__Exercise__: The answer is every line of the records that holds the word "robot", copied in full.

····················

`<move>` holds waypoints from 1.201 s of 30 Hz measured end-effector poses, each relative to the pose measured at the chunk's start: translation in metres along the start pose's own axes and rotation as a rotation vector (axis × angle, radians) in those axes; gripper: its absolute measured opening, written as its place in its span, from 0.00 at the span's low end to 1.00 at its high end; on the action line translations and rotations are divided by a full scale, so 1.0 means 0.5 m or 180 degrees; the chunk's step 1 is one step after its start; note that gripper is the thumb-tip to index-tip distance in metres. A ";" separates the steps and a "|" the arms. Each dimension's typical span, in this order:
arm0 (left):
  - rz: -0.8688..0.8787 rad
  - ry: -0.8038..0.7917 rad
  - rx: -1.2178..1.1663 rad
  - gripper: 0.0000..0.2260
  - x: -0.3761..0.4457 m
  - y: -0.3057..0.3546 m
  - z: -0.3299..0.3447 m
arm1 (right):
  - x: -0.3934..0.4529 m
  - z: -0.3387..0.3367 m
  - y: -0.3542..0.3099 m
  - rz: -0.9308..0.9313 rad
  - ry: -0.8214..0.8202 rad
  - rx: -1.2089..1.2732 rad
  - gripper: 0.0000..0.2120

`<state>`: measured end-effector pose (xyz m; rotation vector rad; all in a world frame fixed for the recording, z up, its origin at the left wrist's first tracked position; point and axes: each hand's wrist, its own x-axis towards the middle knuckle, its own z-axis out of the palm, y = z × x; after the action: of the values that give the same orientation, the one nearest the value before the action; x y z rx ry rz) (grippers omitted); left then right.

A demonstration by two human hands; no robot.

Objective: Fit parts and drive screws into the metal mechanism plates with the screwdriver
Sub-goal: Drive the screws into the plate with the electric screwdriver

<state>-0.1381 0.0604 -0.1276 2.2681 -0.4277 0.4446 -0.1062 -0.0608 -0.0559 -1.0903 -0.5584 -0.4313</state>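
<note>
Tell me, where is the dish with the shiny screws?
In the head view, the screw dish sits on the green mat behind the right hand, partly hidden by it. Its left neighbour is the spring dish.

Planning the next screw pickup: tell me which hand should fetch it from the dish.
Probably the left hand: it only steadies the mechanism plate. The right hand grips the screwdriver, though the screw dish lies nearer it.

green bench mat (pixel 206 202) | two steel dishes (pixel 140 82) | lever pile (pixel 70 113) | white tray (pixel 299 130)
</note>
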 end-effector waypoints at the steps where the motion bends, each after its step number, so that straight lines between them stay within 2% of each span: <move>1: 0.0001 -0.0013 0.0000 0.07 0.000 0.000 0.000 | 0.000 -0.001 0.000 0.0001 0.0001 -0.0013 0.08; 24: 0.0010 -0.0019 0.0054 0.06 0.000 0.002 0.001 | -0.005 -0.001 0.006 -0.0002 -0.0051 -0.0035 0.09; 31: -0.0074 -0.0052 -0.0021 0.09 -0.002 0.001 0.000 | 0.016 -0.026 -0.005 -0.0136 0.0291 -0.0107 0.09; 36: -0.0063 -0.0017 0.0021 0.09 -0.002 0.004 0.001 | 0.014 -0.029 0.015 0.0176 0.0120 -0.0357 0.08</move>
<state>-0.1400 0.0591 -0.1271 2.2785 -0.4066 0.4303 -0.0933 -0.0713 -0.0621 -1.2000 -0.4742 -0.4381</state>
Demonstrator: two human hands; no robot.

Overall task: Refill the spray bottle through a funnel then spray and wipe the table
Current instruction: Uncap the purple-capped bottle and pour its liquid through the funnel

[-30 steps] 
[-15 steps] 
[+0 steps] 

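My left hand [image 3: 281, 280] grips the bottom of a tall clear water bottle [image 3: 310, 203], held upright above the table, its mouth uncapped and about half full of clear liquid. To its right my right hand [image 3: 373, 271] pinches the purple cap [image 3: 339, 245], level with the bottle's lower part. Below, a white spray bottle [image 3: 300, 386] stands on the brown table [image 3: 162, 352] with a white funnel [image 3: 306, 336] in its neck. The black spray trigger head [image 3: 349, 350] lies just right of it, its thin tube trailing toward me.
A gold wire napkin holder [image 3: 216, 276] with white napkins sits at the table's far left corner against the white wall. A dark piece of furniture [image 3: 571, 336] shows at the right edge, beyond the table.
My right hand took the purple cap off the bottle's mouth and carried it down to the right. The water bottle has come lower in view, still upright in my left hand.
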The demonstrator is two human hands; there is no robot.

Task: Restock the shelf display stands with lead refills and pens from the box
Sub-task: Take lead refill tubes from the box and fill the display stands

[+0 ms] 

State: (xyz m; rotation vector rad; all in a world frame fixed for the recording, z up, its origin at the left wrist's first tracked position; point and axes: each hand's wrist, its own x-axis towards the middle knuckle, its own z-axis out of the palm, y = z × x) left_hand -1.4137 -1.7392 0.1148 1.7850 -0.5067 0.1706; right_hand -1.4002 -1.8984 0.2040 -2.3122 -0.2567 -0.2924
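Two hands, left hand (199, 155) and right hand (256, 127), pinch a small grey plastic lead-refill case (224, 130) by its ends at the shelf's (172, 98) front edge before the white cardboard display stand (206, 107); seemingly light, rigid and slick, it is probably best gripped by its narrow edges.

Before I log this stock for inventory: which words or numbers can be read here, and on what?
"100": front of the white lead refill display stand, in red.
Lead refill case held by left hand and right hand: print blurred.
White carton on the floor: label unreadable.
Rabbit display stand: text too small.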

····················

__Solution for this problem__:
A demonstration by two human hands; no robot.
Demonstrator: two human hands; no robot.
The demonstrator is two human hands; there is no robot.

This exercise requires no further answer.